TGF-β1 receptor 1 blocking reduces both ATP production and catalase protein levels in the CPZ model of MS. (A) ATP bioluminescence quantification in the corpus callosum of the mice fed with CPZ over 3 or 5 weeks (3W and 5W) treated with galunisertib (GAL, 10 mg/kg, red blocks) or vehicle (Veh, gray blocks). (B) Protein levels in respect to the control and normalized by β-actin for catalase (CAT) in the corpus callosum of the mice fed with CPZ over 3 or 5 weeks (3W and 5W) treated with galunisertib (GAL, 10 mg/kg, red blocks) or vehicle (Veh, gray blocks). (C) Representative images of western blot membranes from two mice are shown. Data in A are expressed as the mean ± standard error.
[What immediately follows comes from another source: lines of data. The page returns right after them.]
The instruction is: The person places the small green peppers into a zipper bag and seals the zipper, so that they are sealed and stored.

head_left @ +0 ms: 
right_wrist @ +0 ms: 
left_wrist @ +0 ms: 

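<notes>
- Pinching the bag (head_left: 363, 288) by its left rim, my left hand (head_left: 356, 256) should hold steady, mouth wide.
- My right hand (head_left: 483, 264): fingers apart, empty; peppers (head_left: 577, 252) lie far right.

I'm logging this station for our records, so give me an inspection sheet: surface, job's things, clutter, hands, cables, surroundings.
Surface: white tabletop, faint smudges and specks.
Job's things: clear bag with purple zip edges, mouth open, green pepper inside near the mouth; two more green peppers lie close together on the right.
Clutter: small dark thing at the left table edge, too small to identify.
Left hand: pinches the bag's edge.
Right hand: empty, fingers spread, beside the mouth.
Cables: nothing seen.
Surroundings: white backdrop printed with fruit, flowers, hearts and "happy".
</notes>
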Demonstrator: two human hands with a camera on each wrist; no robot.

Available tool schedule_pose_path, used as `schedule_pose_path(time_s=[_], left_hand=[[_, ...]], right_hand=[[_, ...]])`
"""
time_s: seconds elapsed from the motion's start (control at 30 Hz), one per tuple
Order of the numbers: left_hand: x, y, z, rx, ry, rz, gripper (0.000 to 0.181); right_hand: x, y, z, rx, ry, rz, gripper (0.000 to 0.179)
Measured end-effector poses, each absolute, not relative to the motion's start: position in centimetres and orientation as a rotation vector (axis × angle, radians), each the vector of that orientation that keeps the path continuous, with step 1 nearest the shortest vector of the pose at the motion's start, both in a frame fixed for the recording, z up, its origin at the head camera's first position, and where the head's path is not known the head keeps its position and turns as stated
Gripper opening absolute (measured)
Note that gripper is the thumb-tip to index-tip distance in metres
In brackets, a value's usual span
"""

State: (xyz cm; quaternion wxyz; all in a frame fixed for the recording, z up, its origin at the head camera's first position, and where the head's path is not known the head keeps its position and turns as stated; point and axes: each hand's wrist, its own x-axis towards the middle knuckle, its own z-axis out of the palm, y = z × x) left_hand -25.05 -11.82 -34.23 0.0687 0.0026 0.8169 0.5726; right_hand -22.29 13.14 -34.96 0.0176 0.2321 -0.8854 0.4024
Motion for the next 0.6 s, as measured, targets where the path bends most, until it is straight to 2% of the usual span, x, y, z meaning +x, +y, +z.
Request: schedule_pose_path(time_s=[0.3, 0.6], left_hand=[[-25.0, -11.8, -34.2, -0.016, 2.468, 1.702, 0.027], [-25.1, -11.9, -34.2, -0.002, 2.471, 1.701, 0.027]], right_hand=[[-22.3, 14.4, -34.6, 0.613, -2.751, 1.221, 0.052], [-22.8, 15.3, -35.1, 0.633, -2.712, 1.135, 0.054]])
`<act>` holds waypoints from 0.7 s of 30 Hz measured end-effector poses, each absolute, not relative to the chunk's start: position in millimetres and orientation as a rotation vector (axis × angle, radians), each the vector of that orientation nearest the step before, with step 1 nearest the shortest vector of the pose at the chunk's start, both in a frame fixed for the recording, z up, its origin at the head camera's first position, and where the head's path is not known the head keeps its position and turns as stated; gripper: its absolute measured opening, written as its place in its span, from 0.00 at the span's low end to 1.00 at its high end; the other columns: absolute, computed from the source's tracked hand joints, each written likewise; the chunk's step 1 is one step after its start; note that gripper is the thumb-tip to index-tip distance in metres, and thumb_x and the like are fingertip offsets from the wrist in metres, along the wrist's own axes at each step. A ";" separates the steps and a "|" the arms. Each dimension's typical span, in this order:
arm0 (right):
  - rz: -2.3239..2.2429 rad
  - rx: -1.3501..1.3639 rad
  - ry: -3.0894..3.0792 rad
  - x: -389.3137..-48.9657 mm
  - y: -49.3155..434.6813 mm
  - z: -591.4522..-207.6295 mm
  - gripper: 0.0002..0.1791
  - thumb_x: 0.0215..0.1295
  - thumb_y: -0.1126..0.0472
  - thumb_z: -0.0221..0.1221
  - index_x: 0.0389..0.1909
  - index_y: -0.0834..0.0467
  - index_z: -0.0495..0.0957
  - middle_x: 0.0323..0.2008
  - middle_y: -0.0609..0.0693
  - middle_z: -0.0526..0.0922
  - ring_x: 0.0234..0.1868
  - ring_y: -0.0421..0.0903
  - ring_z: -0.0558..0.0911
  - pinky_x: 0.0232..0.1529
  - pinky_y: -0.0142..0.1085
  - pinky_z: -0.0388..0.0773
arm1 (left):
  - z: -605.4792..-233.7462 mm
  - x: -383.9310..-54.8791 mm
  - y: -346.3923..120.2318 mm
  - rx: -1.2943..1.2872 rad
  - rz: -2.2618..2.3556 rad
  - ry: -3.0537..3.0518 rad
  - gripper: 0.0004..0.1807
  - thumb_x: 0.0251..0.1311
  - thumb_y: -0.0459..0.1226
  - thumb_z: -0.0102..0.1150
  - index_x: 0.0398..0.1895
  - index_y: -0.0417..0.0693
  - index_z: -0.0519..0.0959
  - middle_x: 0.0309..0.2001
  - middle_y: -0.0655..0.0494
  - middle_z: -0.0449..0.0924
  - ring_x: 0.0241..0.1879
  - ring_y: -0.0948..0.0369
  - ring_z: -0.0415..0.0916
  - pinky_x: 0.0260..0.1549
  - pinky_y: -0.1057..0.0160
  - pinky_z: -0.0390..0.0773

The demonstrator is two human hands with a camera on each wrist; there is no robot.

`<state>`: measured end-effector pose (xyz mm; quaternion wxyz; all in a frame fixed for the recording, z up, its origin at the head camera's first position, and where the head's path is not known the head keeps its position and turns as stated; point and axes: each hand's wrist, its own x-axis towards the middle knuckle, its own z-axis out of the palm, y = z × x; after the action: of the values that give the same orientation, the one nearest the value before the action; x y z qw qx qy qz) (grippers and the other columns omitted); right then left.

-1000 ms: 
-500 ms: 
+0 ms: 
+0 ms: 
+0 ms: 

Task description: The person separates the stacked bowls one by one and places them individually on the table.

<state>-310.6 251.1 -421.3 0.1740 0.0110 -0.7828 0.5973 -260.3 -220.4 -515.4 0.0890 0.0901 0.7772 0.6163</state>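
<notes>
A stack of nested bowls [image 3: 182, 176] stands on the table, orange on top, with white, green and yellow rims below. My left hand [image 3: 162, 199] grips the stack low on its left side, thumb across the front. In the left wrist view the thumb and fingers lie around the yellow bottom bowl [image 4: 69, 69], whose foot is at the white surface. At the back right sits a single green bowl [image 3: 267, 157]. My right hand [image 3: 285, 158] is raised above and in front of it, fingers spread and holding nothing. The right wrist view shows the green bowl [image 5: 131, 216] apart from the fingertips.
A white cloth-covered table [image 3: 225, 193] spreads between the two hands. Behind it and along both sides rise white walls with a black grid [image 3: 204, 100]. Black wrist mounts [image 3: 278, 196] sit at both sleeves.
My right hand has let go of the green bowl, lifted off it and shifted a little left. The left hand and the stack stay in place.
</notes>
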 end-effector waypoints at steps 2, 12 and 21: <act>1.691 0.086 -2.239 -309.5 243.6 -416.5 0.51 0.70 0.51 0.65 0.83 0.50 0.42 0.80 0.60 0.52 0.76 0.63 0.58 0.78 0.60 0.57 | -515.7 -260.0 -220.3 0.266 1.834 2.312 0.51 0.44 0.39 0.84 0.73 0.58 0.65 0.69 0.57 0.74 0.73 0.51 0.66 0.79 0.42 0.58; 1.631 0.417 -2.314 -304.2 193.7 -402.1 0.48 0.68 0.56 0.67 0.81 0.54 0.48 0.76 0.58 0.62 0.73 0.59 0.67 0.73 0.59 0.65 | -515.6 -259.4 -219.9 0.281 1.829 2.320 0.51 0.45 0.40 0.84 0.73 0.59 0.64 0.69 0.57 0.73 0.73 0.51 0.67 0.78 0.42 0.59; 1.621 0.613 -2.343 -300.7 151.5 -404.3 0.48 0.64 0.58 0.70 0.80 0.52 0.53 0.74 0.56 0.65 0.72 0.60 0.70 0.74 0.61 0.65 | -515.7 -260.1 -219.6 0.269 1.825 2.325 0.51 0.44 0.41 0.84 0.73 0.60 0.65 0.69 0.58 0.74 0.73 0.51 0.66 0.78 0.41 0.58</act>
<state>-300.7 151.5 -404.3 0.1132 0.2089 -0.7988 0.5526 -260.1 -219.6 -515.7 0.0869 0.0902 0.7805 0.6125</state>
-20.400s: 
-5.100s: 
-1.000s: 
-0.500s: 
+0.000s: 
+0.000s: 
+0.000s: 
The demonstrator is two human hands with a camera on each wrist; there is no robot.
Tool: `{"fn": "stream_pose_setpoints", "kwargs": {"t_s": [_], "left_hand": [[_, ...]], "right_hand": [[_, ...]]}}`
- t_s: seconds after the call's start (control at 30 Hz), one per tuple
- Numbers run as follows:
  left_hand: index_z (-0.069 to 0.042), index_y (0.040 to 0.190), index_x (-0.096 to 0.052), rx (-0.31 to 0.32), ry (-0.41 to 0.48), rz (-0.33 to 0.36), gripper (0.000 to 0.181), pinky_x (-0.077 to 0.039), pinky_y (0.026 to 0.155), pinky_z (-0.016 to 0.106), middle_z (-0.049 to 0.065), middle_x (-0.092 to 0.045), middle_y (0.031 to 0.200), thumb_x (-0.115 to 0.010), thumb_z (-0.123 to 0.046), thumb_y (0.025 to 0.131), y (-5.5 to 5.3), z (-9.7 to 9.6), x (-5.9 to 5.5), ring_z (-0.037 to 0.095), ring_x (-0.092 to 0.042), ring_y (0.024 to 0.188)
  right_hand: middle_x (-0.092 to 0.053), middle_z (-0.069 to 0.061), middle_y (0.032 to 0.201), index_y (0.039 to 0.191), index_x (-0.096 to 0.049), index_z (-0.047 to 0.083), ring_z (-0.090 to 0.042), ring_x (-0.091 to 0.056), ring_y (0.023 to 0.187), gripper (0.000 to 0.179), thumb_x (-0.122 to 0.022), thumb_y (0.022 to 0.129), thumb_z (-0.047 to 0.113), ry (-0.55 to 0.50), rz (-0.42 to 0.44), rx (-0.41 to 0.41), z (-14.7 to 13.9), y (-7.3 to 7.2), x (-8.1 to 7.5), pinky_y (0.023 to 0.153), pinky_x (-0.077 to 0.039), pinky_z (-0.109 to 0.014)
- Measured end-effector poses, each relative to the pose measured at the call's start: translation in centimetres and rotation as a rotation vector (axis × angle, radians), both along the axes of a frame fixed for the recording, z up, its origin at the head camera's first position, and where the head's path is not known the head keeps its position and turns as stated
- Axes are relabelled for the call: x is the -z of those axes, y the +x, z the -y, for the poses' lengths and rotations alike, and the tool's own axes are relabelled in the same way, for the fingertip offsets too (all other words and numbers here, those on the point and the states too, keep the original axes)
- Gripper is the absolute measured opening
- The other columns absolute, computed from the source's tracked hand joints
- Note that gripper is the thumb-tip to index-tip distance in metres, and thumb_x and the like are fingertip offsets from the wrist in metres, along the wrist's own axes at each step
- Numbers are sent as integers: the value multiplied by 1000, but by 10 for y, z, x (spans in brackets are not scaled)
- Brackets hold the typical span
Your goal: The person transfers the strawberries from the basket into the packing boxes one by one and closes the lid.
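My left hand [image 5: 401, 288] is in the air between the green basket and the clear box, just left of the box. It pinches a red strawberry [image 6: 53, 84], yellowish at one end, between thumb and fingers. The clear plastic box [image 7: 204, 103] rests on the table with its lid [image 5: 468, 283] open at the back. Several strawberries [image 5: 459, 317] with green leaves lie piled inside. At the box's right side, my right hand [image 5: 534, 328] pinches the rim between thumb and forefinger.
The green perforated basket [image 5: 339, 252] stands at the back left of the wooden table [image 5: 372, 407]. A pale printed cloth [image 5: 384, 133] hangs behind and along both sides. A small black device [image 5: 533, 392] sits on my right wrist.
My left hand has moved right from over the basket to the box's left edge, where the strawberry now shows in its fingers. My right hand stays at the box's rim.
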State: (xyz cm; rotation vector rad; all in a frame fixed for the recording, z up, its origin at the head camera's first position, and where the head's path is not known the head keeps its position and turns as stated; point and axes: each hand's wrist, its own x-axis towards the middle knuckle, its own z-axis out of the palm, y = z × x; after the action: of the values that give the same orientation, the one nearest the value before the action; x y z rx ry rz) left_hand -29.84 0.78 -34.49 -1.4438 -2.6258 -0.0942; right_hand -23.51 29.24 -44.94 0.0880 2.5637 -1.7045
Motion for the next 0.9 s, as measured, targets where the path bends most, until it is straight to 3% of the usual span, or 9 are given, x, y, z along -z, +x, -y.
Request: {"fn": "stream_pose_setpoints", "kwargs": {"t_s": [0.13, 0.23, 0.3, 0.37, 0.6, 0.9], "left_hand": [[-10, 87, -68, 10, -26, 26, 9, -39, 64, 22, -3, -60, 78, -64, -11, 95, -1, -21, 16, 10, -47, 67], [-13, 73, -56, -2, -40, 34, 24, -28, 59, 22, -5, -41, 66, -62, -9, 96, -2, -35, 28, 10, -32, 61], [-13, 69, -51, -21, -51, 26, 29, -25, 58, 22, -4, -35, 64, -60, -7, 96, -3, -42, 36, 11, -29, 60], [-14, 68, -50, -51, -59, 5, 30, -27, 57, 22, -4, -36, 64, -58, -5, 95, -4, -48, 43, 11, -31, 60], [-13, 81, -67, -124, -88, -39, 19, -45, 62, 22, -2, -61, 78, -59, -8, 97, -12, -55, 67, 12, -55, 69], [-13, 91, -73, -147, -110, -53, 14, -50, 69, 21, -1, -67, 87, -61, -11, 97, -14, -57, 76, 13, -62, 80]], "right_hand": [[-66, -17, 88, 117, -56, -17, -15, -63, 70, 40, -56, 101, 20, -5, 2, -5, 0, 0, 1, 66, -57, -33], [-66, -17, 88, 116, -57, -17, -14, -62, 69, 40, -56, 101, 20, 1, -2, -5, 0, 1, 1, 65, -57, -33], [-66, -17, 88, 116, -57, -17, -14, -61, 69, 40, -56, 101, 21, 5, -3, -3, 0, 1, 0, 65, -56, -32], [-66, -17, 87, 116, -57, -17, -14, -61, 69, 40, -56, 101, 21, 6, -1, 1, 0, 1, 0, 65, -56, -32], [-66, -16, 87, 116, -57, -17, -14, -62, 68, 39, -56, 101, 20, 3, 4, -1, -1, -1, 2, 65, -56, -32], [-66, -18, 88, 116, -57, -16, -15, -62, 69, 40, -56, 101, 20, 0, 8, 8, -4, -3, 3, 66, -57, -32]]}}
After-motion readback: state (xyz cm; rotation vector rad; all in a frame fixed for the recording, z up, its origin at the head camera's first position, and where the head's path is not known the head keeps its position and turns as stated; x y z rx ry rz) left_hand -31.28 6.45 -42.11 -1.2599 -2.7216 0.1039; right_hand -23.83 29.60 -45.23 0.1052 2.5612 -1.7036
Kruskal–Wallis test, Dunn’s multiple comparison post hoc tests (*) p < 0.05; (**), p < 0.01: (***), p < 0001. (n = 3–6 mice for ATP measurements, n = 4–6 mice for CAT levels).

Figure 4

TGF-β1 receptor 1 blocking reduces the locomotor performance and the cognitive function in the CPZ animal model of MS. (A) Summary of the standardized time-to-fall in the rotarod apparatus for mice before (basal) and after being fed with CPZ for 5 weeks with no treatment (control, Ctl, dark-gray blocks) or treated with galunisertib (GAL, 10 mg/Kg, red blocks) or vehicle (Veh, light-gray blocks). Note that all data are normalized in respect to the basal value with no treatment. (B) Summary of the interaction (D2) index with the novel object for mice before (basal) and after being fed with CPZ for 5 weeks with no treatment (control, Ctl, dark-gray blocks) or treated with galunisertib (GAL, 10 mg/Kg, red blocks) or vehicle (Veh, light-gray blocks). Kruskal–Wallis test, Dunn’s multiple comparison post hoc tests, (*) p < 0.05 (n = 3–8 mice for locomotor test, n = 3–7 mice for NOR test).

Figure 5

Putative mechanisms of the TGF-β1/Nrf2 signaling crosstalk in demyelinated lesions. Under demyelination by cuprizone, TGF-β1 expression increases, most likely promoting astrocyte and microglia TGF-β1 release. The activation of the TGF-β1 receptor will, in turn, activate an Nrf2-dependent antioxidant response, such as enhanced catalase (CAT) expression and ATP synthesis. Thus, blocking the TGF-β1 receptor reduces this response by mechanisms to be determined (?), triggering a failure in antioxidant-related recovery (for instance, locomotor and cognitive function). This figure was created in Biorender.